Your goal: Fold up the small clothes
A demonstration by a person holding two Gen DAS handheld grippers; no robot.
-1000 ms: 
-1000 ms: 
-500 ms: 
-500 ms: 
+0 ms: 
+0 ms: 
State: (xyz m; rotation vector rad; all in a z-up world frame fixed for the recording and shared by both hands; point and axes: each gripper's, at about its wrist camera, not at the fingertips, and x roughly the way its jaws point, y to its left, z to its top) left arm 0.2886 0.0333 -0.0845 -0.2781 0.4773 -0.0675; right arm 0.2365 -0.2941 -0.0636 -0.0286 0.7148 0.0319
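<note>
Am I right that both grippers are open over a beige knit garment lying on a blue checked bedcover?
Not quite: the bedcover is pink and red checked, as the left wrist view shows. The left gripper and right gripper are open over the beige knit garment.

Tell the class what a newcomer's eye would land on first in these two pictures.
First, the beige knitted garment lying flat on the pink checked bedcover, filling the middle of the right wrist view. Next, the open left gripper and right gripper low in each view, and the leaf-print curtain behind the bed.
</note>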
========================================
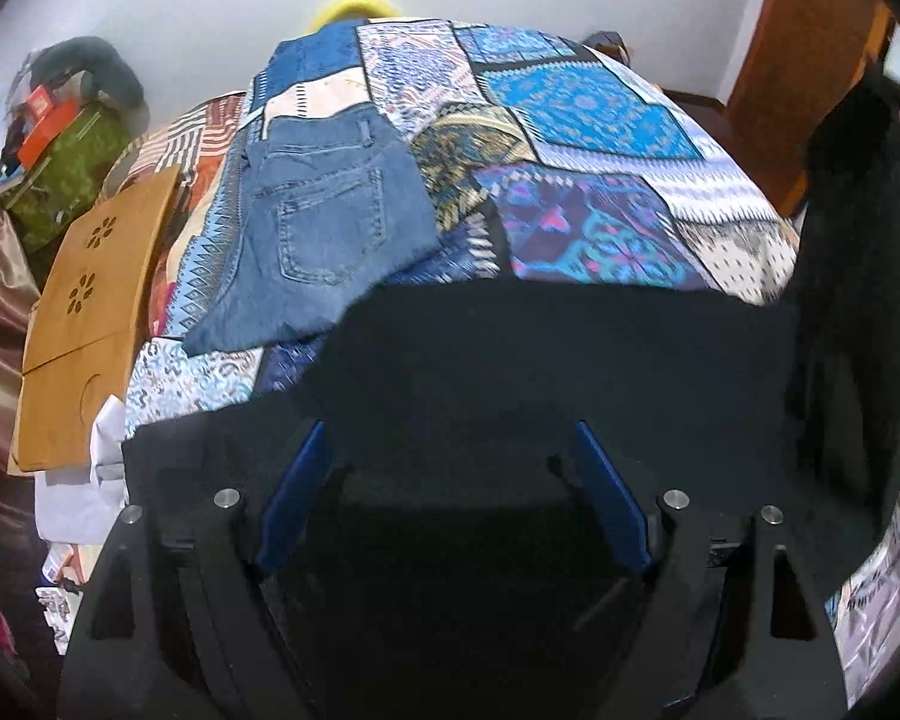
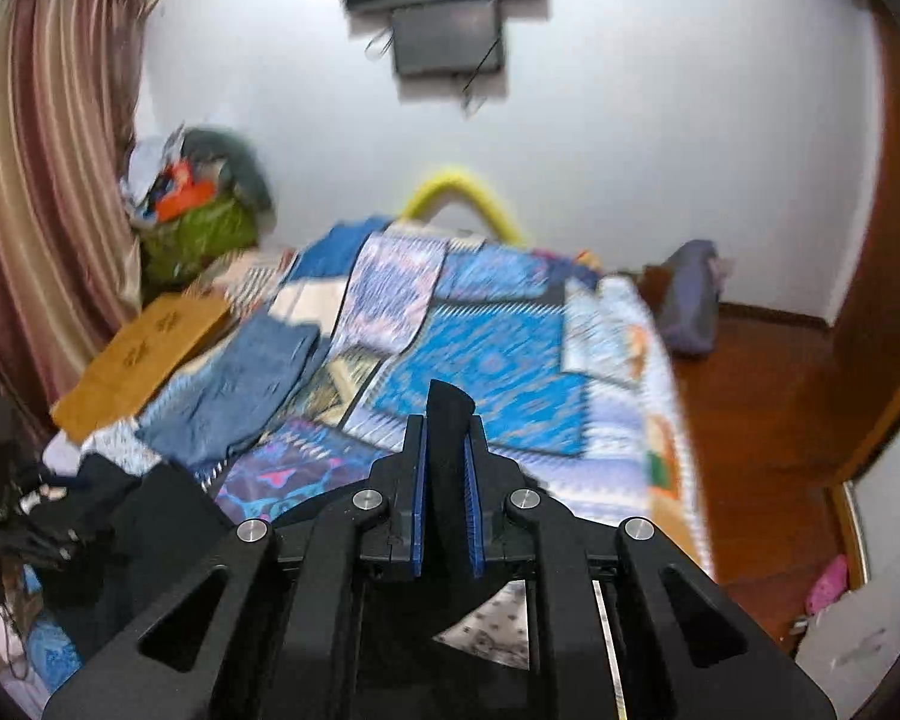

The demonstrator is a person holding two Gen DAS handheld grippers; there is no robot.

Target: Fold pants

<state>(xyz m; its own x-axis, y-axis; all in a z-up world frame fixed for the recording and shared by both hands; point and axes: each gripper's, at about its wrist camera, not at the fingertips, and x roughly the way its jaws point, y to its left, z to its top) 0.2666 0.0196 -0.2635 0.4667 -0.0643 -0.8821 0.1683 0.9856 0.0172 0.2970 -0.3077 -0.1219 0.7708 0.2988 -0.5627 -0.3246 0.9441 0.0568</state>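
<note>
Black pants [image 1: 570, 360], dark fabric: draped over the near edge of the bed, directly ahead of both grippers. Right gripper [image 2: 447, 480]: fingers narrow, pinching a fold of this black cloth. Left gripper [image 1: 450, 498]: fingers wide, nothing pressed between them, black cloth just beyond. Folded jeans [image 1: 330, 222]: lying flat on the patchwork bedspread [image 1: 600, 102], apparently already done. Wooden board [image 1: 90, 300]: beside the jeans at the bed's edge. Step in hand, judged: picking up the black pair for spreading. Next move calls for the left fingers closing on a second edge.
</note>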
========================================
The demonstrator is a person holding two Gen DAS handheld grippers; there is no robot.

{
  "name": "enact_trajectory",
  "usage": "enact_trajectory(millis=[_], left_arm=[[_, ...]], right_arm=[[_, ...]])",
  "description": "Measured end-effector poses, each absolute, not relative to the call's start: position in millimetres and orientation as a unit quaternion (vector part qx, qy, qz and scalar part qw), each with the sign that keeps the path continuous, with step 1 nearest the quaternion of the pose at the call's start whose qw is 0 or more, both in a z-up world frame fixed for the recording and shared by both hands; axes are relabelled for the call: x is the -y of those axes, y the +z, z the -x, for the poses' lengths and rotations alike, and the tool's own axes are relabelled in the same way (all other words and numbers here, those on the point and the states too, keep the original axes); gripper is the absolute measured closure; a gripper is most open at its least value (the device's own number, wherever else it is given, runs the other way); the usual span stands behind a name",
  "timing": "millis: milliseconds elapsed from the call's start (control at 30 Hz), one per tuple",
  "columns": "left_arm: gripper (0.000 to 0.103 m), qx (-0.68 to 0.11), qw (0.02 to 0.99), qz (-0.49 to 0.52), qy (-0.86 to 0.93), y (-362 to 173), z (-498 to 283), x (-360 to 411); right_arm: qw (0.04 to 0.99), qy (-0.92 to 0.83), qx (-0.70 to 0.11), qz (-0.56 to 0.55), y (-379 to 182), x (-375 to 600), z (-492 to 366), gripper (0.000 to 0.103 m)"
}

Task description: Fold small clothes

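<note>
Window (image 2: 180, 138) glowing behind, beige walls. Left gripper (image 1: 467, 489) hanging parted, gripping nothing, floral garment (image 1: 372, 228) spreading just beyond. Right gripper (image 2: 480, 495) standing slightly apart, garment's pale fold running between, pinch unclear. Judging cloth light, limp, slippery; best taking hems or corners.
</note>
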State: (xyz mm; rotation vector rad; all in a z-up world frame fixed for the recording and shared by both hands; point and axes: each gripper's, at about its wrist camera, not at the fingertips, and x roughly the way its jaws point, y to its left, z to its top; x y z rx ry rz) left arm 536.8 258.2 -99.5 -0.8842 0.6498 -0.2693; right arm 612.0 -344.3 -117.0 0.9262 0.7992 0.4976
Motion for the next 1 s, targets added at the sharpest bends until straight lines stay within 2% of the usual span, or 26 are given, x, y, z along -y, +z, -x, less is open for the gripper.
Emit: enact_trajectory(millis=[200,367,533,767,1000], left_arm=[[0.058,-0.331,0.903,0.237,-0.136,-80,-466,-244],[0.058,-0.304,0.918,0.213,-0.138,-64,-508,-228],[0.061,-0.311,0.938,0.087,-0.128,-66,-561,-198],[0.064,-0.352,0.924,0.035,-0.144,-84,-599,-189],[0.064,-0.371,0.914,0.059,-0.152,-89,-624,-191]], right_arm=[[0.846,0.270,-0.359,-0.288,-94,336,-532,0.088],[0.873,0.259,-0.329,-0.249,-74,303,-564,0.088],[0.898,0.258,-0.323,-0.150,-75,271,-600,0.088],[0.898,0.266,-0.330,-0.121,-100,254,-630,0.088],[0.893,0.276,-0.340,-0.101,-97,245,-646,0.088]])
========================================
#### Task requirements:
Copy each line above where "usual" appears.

#### Result below:
  "description": "Measured end-effector poses, each absolute, not relative to the call's start: position in millimetres and orientation as a unit quaternion (vector part qx, qy, qz and scalar part qw), each with the sign that keeps the path continuous, with step 1 nearest the quaternion of the pose at the call's start whose qw is 0 or more, both in a z-up world frame fixed for the recording and shared by both hands; axes are relabelled for the call: x is the -y of those axes, y the +z, z the -x, for the poses' lengths and rotations alike, and the tool's own axes are relabelled in the same way (all other words and numbers here, those on the point and the states too, keep the original axes); gripper is the absolute measured closure; a gripper is most open at its least value (the device's own number, wherever else it is given, runs the other way); the usual span stands behind a name",
Motion for the next 1 s, targets added at the sharpest bends until straight lines stay within 2% of the usual span, or 26 are given, x, y, z along -y, +z, -x, less is open for the gripper.

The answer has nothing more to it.